Bregar and Bowen, now their group’s board president, checked it out and were instantly smitten.
“You walked on that property and you can just envision everybody there having a great time,” Bregar said.
Soon after, they formed the Benjamin Plum Farm organization — the first step toward raising the necessary sum to secure the farm.
While the group’s paperwork waits for approval to become an official nonprofit, it’s planning a benefit tailgate party at the Sept. 6 Penn State football game against Akron. Another fundraiser is in the works for Sept. 11 at the Happy Valley Vineyard and Winery.
All the while, Bregar remembers a boy from her childhood in western New York.
David Clark was intellectually challenged. Classmates teased him, blamed him for mishaps in elementary school. He needed a friend.
Bregar decided to be one.
His father worked for her father, a bricklayer. David often visited her home, and they would play.
He died early, drowning in a lake from a convulsion, but the memory of him lives on with Bregar. Their time together inspired her to earn a special education degree at Penn State and devote herself to autistic and special needs children.
“They’ve always had a special place in my heart,” she said.
That doesn’t change when they become adults.

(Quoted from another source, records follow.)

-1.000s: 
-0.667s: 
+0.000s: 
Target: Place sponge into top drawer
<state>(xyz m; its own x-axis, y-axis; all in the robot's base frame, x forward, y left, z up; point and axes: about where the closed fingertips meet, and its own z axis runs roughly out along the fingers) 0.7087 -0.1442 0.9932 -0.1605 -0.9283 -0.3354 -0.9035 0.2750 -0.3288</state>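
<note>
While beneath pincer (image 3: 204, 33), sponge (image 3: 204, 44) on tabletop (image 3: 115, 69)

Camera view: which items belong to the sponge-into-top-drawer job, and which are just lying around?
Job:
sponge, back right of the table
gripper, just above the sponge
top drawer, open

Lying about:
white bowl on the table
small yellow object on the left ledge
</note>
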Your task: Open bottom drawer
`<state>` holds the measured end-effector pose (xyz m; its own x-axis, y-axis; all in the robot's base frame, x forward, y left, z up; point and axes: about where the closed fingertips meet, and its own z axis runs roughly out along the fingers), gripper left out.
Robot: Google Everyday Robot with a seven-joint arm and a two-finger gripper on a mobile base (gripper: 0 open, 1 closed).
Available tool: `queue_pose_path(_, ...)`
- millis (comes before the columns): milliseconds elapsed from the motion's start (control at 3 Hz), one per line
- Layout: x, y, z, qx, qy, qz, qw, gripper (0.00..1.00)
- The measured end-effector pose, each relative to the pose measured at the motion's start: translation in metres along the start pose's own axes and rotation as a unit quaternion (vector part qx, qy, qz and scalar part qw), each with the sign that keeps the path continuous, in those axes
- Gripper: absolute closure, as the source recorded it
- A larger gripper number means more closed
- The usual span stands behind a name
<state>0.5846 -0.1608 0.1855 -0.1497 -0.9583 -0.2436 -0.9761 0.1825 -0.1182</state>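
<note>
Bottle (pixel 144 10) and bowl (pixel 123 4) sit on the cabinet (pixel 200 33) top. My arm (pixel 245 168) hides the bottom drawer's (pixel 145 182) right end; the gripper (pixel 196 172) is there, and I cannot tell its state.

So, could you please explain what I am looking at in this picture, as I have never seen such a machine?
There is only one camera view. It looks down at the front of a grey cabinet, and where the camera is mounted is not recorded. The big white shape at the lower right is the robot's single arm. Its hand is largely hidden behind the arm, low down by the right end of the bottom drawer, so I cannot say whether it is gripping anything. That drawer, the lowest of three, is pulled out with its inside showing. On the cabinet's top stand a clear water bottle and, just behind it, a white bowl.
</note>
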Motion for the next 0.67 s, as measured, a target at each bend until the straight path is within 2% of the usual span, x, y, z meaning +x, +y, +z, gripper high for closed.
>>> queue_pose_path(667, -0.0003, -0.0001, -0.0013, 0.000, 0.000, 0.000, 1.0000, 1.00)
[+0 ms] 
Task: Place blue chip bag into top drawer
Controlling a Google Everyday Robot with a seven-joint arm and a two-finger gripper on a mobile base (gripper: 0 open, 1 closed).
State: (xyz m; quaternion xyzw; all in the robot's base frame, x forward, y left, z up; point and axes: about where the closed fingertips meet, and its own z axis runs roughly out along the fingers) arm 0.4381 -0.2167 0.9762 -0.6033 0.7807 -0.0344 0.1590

Unfortunately for them, though, a lot else does.
No longer do they have the same resources and counseling as in school. Social opportunities, even for high-functioning autistic people, can be limited. Meeting people can be hard. Lives can become isolated.
“What do you do when you’re 35 years old and autistic, or have intellectual disabilities?” Bregar said. “Where do you go? What kind of fun do you have?”
She thinks of a local autistic woman in her 20s, returning from her part-time job to her apartment.
“Where does she go at night?” Bregar said. “Unless her parents or aunts and uncles take her out or something like that, she doesn’t have a place to go. And so she sits and watches TV or plays on her computer.”
If fortune smiles on Bregar, she could offer an alternative — an environment as welcoming as her childhood house was for a troubled boy.
At Benjamin Plum Farm, people could drop by before or after work to garden. They could make dinners together, ride horses or take quiet walks in the woods. Some could raise animals. Others could benefit from animal-assisted therapy.
Sometimes, the farm might be simply a place to talk, to work out problems, to relax amidst the kind of warmth Bregar grew up with from an extended Italian family.
“People would come there and feel like they belong,” she said.
It’s all there, the whole dream, at www.benjaminplumfarm.org.
All that’s standing in the way is money.
And so, Bregar plays the lottery. She seeks donations, maybe a benefactor who could front most of the down payment. She can’t apply for most grants unless she owns the property, a vexing Catch-22. Each passing day, the clock ticks more loudly.
She holds out hope. Somehow, it’ll work out and she’ll have a leafier version of her old classroom: a haven, come as you are.
“I always felt that you never change who people are,” she said. “You help them develop their strengths. You help them develop their passions.
“But I never wanted to change anybody. That’s who you are. To me, that’s beautiful.”